# [About this task]
Among the lines below, restate word for word only those from the line with "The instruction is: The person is" through the line with "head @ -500", with both end lines kept.
Given entries START
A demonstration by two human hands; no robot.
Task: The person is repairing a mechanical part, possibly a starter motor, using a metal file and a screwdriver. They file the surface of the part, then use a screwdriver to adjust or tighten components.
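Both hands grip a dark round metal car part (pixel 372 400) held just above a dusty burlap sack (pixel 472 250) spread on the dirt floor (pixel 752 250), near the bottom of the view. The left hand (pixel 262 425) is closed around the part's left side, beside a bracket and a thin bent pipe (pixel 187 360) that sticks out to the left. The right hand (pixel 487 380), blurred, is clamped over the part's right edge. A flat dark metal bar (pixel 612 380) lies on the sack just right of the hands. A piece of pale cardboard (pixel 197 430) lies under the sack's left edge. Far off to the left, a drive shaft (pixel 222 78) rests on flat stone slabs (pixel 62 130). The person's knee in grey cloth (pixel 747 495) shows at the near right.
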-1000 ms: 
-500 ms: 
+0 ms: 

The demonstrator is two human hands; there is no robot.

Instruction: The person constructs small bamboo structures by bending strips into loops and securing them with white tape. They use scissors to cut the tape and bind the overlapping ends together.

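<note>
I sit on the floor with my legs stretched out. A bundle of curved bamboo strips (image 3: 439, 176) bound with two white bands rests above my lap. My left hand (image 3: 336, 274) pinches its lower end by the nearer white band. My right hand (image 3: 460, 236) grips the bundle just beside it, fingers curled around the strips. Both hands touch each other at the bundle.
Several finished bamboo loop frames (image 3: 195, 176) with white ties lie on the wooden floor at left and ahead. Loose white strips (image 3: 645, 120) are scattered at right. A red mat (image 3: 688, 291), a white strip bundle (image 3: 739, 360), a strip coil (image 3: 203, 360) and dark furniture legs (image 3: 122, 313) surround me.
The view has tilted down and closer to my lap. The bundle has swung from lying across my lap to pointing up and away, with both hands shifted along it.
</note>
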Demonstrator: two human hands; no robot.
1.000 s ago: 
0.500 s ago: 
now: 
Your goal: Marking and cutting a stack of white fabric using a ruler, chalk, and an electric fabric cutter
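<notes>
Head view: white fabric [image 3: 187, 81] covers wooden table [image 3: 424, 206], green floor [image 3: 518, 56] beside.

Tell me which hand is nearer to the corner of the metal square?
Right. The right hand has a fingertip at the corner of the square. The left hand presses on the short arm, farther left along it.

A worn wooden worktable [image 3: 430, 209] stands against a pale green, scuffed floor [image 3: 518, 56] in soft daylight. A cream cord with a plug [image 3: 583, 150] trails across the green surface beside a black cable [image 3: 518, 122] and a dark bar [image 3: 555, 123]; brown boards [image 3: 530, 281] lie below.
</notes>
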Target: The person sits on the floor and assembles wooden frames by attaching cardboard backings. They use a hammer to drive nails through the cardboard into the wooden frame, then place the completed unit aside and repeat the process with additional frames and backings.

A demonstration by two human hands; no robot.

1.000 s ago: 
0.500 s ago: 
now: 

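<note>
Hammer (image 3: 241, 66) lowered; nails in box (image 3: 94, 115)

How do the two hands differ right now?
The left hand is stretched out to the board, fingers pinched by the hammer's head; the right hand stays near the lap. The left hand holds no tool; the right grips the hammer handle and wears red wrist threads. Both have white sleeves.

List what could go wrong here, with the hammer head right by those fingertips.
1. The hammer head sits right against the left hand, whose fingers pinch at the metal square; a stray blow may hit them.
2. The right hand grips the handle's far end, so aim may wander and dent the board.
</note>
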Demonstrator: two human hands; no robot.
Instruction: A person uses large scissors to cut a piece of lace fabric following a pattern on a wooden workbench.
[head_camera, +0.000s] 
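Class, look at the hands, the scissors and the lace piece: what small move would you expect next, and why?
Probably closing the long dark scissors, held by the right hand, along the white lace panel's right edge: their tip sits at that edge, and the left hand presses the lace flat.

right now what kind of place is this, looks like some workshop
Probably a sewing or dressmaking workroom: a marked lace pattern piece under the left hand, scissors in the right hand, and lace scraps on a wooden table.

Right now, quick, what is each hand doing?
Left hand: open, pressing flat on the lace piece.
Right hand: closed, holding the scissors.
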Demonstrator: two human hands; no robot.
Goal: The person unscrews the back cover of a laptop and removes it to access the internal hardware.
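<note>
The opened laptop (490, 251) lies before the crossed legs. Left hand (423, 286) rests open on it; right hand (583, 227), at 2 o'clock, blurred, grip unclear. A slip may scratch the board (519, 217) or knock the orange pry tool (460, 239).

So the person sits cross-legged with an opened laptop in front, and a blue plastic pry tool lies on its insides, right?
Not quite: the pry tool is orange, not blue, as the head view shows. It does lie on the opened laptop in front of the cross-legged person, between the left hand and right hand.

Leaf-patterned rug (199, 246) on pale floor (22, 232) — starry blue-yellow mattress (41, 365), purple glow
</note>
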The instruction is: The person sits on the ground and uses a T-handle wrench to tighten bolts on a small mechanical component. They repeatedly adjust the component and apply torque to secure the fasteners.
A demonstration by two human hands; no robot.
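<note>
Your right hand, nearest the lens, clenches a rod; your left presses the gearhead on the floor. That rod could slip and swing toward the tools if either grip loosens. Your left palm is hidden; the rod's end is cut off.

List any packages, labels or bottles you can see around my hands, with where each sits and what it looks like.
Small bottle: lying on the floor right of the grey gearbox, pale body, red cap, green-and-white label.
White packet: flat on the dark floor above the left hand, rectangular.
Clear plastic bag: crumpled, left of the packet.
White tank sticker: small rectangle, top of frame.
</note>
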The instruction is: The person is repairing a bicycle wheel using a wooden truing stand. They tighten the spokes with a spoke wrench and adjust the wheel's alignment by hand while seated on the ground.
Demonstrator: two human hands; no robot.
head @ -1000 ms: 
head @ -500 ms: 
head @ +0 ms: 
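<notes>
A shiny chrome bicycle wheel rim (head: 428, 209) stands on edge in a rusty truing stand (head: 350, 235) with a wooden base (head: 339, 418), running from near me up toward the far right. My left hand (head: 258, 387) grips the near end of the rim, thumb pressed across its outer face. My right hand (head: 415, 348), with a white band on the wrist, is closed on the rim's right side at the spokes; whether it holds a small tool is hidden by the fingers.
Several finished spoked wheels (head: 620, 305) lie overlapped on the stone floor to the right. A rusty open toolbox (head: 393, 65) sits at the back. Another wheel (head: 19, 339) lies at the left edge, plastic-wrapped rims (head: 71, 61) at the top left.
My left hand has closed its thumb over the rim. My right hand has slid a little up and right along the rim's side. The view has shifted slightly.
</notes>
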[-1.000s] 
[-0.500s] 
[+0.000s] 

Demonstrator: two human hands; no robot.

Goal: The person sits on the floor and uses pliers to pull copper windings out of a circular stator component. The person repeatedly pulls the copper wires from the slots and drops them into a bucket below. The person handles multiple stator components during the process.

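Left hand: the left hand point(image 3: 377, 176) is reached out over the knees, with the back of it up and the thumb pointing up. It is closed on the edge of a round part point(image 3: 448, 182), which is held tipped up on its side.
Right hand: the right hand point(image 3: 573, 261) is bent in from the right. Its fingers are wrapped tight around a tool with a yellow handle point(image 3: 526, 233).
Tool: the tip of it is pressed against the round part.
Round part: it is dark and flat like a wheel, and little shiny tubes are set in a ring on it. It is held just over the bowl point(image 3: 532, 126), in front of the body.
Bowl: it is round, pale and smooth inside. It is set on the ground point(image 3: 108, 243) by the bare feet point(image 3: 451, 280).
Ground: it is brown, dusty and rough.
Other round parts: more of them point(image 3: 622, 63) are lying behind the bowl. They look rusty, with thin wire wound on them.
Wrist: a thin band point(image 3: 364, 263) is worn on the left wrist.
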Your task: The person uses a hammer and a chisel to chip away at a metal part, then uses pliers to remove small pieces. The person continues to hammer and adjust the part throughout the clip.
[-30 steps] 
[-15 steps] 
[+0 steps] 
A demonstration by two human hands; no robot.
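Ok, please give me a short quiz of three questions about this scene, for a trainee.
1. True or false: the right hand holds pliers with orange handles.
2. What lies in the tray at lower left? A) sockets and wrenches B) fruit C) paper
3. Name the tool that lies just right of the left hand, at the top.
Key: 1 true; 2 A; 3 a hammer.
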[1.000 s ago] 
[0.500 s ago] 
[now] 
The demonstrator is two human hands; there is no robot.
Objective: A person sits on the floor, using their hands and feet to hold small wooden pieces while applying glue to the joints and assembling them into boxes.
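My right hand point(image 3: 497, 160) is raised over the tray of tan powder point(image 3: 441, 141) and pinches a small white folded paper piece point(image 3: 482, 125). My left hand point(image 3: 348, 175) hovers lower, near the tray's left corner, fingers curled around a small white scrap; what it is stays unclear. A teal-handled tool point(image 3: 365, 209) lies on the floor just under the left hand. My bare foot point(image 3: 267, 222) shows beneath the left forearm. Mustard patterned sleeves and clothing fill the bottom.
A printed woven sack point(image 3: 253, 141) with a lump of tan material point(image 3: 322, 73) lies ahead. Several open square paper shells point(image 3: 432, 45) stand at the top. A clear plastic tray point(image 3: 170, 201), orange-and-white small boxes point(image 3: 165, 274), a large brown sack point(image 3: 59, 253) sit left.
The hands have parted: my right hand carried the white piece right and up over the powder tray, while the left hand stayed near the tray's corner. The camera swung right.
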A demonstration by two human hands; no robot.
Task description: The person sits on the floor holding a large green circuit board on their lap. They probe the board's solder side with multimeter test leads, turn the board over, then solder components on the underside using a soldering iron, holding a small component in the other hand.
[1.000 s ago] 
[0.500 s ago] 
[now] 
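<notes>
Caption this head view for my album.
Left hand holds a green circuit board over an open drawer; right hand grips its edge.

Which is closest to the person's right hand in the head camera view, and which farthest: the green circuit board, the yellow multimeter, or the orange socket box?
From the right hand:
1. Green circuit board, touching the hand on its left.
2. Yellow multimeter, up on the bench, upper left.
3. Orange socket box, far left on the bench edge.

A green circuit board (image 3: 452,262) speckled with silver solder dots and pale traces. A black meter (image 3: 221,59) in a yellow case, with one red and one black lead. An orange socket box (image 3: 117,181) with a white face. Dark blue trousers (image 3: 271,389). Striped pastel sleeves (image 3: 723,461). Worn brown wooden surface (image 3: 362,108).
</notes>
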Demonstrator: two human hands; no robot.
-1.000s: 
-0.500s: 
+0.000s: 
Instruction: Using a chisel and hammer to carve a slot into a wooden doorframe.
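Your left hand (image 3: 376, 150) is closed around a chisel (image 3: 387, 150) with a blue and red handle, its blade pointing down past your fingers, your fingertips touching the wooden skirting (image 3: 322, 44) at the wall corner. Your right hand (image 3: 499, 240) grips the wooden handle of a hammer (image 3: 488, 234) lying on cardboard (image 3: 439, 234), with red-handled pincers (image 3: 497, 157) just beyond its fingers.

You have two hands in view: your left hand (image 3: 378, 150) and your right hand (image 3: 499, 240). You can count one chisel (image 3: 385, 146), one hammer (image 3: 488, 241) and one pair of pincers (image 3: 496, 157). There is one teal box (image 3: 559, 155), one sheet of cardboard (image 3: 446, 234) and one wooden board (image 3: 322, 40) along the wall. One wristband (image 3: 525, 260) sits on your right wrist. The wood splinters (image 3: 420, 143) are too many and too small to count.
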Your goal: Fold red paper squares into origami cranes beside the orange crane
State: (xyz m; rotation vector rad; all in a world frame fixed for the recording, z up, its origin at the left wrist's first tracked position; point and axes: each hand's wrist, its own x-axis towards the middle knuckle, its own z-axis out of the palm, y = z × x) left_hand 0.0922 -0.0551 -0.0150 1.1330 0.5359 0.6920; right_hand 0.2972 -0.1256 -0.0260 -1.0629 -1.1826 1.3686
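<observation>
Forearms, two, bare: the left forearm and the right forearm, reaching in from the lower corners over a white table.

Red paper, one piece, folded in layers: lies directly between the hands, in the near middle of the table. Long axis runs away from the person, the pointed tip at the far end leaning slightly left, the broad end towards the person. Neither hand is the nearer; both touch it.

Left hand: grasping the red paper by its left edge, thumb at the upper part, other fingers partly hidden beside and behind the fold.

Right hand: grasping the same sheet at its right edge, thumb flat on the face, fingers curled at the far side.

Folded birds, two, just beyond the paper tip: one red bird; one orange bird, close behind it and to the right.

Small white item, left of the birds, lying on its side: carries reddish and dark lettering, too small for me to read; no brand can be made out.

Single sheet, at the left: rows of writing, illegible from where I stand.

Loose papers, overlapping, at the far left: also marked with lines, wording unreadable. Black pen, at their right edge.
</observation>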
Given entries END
# [Response to the exercise]
The instruction is: The person is repairing a bicycle wheel using a wooden truing stand. They tighten the spokes with a spoke wrench and adjust the wheel's alignment by hand while seated on the ground.
Demonstrator: two human hands; no robot.
head @ -1000 ms: 
head @ -500 ms: 

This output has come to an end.